Doch wenn die Demokratin klar vorn liegt, dürfte einigen Republikanern nicht danach sein, den Aufruhr von vor vier Jahren zu wiederholen – zum Beispiel Lindsey Graham und Mike Johnson. Graham, der mit Trump befreundete Se­nator aus South Carolina, sagte sei­nerzeit, nachdem die Rebellion im Ka­pitol gescheitert war und der Kongress seine Sitzung zu später Stunde fortsetzte, bewusst doppeldeutig: Es sei für ihn eine irre Fahrt mit Trump gewesen. Er mache jetzt aber nicht mehr mit. Auch Johnson, der Sprecher des Repräsentantenhauses, hat sich bei aller Nähe zu Trump bisher im Zweifel stets staatstragend verhalten – sei es beim Bundeshaushalt oder bei der Ukrainehilfe.

Ein Zurück zur traditionellen „Grand Old Party“ wird es nicht geben

Eines wäre bei einer Niederlage Trumps klar: Es war sein letzter Versuch, wieder ins Weiße Haus zu gelangen. 2028 wäre er 82 Jahre alt – und er hat selbst ausgeschlossen, dann noch einmal anzutreten. Die Republikaner hätten nach Trumps Wahlsieg 2016 viermal unter dessen Ägide verloren: 2018, 2020, 2022 und 2024. Der Trumpismus wäre zwar nicht aus der Welt. Die Partei müsste sich aber einen neuen Anführer suchen. Ein Zurück zur traditionellen „Grand Old Party“, die sozialkonservativ, freihändlerisch und internationalistisch war, wird es gewiss nicht geben.

Ob ein Wahlverlierer namens J. D. Vance dann aber Trumps Bewegung er­ben und Frontmann eines intelligenteren und zivileren Trumpismus würde, muss ebenfalls bezweifelt werden. Wahrscheinlicher wären Diadochenkämpfe in der Partei. Trumps Söhne Don junior und Eric haben zuletzt eine größere Rolle im Wahlkampf des Vaters gespielt. Auch sie könnten Ansprüche anmelden. Dann sind da jene, die die Partei zumindest wieder ein Stück zurück in die Mitte rücken wollen. Keiner weiß, wie ein solcher Richtungskampf ausgehen würde.

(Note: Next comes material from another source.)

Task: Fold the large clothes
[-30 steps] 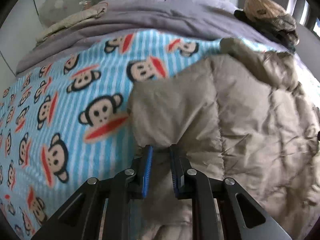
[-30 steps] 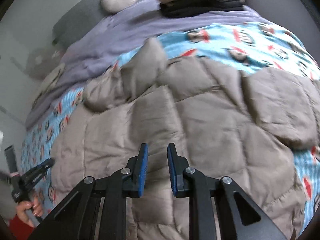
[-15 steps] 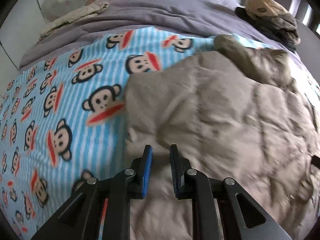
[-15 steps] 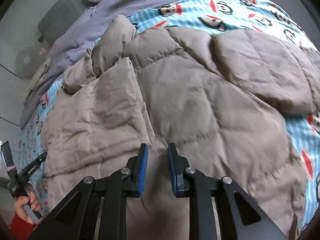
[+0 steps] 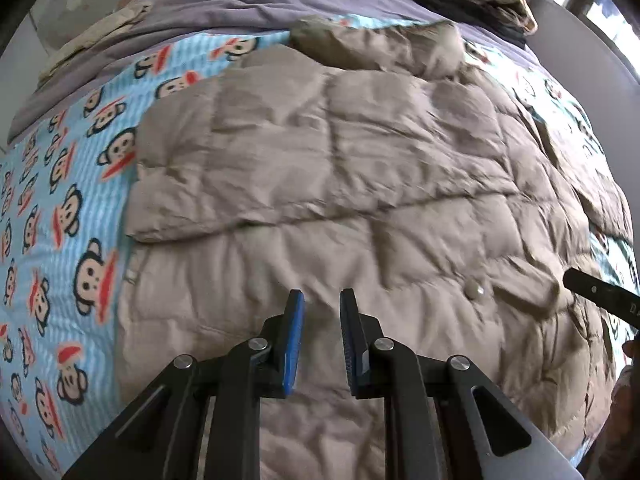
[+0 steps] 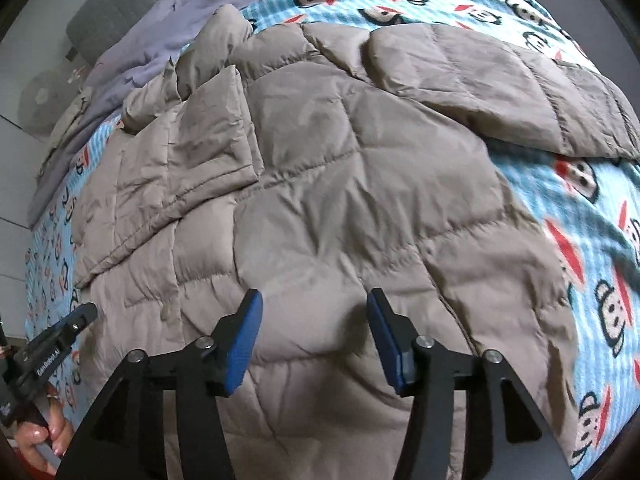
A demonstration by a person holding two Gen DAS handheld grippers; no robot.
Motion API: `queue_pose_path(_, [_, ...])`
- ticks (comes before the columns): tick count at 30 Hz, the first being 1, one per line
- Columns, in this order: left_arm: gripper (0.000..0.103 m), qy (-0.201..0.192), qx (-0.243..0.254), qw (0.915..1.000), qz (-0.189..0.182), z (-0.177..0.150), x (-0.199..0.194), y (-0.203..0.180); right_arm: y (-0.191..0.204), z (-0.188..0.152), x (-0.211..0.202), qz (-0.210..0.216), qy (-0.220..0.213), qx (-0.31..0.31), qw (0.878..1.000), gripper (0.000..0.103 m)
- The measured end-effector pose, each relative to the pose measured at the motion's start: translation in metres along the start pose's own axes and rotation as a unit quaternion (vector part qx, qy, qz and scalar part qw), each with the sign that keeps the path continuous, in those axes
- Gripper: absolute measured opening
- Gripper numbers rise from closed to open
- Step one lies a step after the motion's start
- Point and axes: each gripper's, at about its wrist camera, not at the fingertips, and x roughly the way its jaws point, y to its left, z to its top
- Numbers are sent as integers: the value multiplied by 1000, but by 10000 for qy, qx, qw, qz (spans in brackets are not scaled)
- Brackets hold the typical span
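Since the coat lies spread on the bed, one sleeve folded in: puffy, light, slippery, springs back. Left tool narrowly parted, empty; right tool wide, empty. Best hold judged: far sleeve cuff.

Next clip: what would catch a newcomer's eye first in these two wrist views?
A big taupe quilted puffer coat fills the middle of both views, lying on a bright blue monkey-print blanket that shows on either side of it. One sleeve lies folded across the coat's body. The right tool hovers open over the near hem, while the left tool is over the coat too, its blue pads close together with nothing between them.
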Motion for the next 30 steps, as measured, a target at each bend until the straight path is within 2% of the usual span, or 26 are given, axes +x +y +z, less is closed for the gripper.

In diesem – den Umfragen nach zuletzt weniger wahrscheinlichen – Szenario hätten die Vereinigten Staaten ihre erste Präsidentin. Sie dürfte in weiten Teilen auf Kontinuität setzen. Leicht würde es nicht für die Demokratin. Die innere Polarisierung wird nicht verschwinden, und die Weltlage bliebe so gefährlich wie zuvor. Trotzdem hätte die Demokratie in Amerika und mit ihr der liberale Westen ihre größte interne Herausforderung seit dem Zweiten Weltkrieg überstanden.